#### [What the task requires]
Output, word for word, the lines of this listing that fall between the line with "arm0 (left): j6" and the line with "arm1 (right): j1", counting both of those lines, and no others.

#### [Given information]
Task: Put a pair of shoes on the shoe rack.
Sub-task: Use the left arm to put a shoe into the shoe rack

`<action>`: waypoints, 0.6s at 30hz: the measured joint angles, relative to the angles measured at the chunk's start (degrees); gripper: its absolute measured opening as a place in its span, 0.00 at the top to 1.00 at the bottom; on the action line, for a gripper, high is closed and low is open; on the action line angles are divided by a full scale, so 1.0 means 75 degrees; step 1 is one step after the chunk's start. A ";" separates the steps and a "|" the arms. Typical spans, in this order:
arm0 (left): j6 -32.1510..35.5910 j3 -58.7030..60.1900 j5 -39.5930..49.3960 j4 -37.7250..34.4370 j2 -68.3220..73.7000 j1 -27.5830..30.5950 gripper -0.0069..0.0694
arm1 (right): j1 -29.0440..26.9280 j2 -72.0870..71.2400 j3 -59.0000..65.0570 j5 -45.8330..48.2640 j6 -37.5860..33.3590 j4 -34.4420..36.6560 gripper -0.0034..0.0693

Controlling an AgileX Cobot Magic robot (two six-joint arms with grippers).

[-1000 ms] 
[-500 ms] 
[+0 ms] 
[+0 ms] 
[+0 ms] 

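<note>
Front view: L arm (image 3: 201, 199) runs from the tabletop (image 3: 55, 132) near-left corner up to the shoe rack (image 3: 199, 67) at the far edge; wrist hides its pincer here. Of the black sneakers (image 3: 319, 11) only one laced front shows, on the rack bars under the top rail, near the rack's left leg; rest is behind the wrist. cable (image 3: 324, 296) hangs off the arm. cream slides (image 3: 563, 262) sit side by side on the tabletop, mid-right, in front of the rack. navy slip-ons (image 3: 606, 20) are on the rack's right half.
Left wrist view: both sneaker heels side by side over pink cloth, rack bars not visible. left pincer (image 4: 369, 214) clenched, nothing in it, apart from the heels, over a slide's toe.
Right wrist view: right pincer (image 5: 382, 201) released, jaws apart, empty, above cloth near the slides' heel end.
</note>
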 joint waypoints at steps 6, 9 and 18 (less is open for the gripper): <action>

#### [Answer area]
arm0 (left): j6 -32.1510..35.5910 j3 -58.7030..60.1900 j5 -39.5930..49.3960 j4 -37.7250..34.4370 j2 -68.3220..73.7000 j1 -27.5830..30.5950 gripper -0.0069..0.0694
arm1 (right): j1 -29.0440..26.9280 j2 -72.0870..71.2400 j3 -59.0000..65.0570 j5 -45.8330..48.2640 j6 -37.5860..33.3590 j4 -34.4420..36.6560 gripper -0.0034..0.0693

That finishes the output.